Лечение препаратами не помогало, и мне назначили день, чтобы откачивать жидкость из моего пузыря. Но…

Мне было шестнадцать лет, и в ту зиму я пару раз прокатнулся на лыжах с самой красивой на свете девушкой. Но два раза на лыжах — и всё.

И вот, когда я оказался в больнице, она неожиданно пришла. А потом стала приходить регулярно. Я не ходил — я не чуял под собой земли, я летал по больнице! Я всякий раз рассказывал этой девушке смешные истории, и она смеялась. А мне так нравилось, когда она смеялась. Наверное, несмотря на свои шестнадцать лет, я чувствовал, я уже понимал, что если девушка тебе смеётся, то ты ей нравишься.

И тут как-то утром врач Боровая, простукивая границы воспаления, не обнаружила их на обычном месте. Они значительно сузились. Потом ещё и ещё. Врачи не могли этого объяснить. Собирали консилиум, все стучали у меня пальцами по спине. Жидкости не было

Плеврит сдал позиции, и через несколько дней состояние моего здоровья пришло в норму.

А болезни уже и не могло быть места в моём организме.

Потому что его весь уже заполнила Любовь…

Шенк

Мой преподаватель по баяну Виктор Фёдорович Меркушев посоветовал мне после десятого класса поступать в культпросвет. Два года я проходил в музыкальную школу и, как мне показалось, в музыке преуспел. Наверное, это показалось и моим учителям: они выдали мне Свидетельство об окончании этой музыкальной школы, в которой учиться нужно было три года, а я уже через два уже играл «Амурские волны», пьесу, которая завершала курс самоучителя игры на баяне. И — чего меня ещё держать?

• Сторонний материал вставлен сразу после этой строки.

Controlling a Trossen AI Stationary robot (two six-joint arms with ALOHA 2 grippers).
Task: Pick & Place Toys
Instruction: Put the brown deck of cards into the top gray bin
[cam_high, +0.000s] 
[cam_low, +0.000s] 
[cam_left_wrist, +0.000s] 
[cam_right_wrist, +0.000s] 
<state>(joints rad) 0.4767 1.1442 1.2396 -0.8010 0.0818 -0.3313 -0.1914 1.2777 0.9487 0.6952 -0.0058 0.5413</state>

На прощание Виктор Фёдорович посоветовал мне идти прямой дорогой в культпросвет, на отделение оркестра русских народных инструментов. В общем — продолжать свою блестящую музыкальную карьеру.

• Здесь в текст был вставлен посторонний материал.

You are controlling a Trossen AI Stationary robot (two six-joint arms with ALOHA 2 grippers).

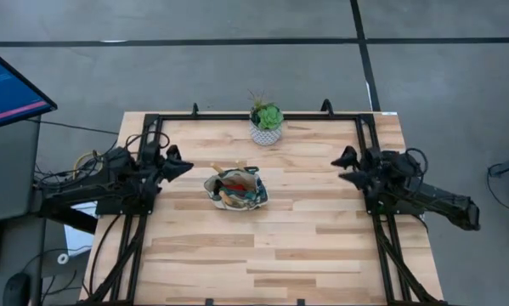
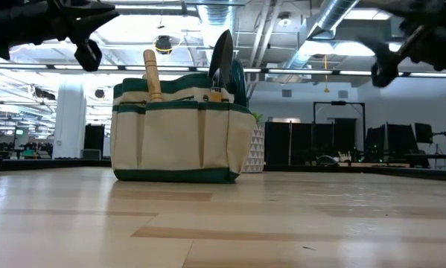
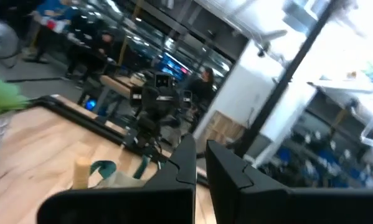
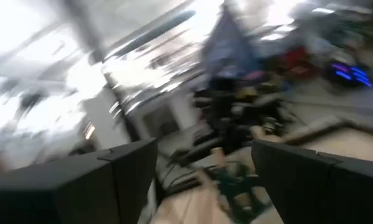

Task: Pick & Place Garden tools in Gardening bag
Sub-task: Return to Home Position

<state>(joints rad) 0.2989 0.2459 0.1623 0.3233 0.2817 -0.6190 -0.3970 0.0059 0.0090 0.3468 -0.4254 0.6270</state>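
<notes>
The tan gardening bag (image 1: 235, 189) with green trim stands on its base at the table's middle. In the low view (image 2: 179, 132) a wooden handle (image 2: 153, 74) and a silver trowel blade (image 2: 222, 58) stick up out of it. More tools show inside it from above. My left gripper (image 1: 188, 167) hangs shut and empty above the table, left of the bag; its wrist view (image 3: 200, 163) shows the fingers close together. My right gripper (image 1: 341, 167) hangs open and empty to the right of the bag, its fingers wide apart in its wrist view (image 4: 205, 174).
A green plant in a white pot (image 1: 266, 124) stands at the far edge, behind the bag. Black frame rails (image 1: 366, 144) run along the table's left, right and far sides. Bare wooden tabletop (image 1: 271, 255) lies between the bag and the near edge.
</notes>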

Экзамены в культпросвет я сдал блестяще. Что должно было меня насторожить. В девятом-десятом классе в учебных дисциплинах я не блистал, и будущему Рихтеру баяна учителя, случалось, даже за четверть, выставляли двойки.

Уже через две недели занятий в культпросвете преподаватель физики и математики Карл Каламанович Зайнуллин всему нашему курсу авторитетно заявил, что Дунаенко он на все предстоящие два года обучения освобождает от занятий. Слушателям были предложены задачи. Пока шло «два умножить на два» и «три умножить на три», аудитория кое-как ещё справлялась. Но, когда Карл Каламанович спросил, сколько будет «корень квадратный из четырёх», вся группа оказалась поверженной в ступор. Очевидно, само это жуткое сочетание слов — «корень квадратный» произвело на рекрутов культурного фронта такое шокирующее впечатление, что тишина в классе зависла… И тут я бесстрашно поднял руку. И в тишине ясно и чётко произнёс правильную цифру ответа.